_Directions for this task_: Transcription of the full listing is required, character for character.
____
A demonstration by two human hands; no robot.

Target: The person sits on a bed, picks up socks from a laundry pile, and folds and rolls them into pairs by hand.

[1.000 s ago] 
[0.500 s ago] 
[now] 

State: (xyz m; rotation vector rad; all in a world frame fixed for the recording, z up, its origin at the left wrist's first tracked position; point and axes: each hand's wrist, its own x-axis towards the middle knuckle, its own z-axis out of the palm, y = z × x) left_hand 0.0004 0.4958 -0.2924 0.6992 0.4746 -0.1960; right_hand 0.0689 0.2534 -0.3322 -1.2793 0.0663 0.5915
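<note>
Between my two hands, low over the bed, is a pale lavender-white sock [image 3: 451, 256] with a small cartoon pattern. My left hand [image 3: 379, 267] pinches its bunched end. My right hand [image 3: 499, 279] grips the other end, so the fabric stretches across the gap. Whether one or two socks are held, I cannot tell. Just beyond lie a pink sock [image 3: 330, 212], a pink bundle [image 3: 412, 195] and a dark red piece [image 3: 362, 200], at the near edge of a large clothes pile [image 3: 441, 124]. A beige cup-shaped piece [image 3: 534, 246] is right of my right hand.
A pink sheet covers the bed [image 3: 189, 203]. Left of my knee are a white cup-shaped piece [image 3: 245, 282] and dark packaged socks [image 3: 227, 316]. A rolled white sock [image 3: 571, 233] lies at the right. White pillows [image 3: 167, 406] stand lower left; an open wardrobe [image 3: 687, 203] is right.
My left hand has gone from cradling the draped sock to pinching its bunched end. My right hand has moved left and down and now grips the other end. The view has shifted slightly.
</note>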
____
_Answer for this exercise_:
A demonstration by two human hands; no robot.

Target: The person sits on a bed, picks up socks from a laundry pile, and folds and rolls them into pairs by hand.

[1.000 s ago] 
[0.500 s ago] 
[now] 

State: (xyz m; rotation vector rad; all in a world frame fixed for the recording, z up, its origin at the left wrist's first tracked position; point and axes: each hand's wrist, its own x-axis towards the middle knuckle, its own z-axis out of the palm, y = z × x) left_hand 0.0004 0.4958 -0.2924 0.6992 0.4746 -0.1960; right_hand 0.0689 0.2534 -0.3322 -1.2793 0.0663 0.5915
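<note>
Between my two hands, low over the bed, is a pale lavender-white sock [image 3: 451, 256] with a small cartoon pattern. My left hand [image 3: 379, 267] pinches its bunched end. My right hand [image 3: 499, 279] grips the other end, so the fabric stretches across the gap. Whether one or two socks are held, I cannot tell. Just beyond lie a pink sock [image 3: 330, 212], a pink bundle [image 3: 412, 195] and a dark red piece [image 3: 362, 200], at the near edge of a large clothes pile [image 3: 441, 124]. A beige cup-shaped piece [image 3: 534, 246] is right of my right hand.
A pink sheet covers the bed [image 3: 189, 203]. Left of my knee are a white cup-shaped piece [image 3: 245, 282] and dark packaged socks [image 3: 227, 316]. A rolled white sock [image 3: 571, 233] lies at the right. White pillows [image 3: 167, 406] stand lower left; an open wardrobe [image 3: 687, 203] is right.
My left hand has gone from cradling the draped sock to pinching its bunched end. My right hand has moved left and down and now grips the other end. The view has shifted slightly.
</note>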

This exercise has now been finished.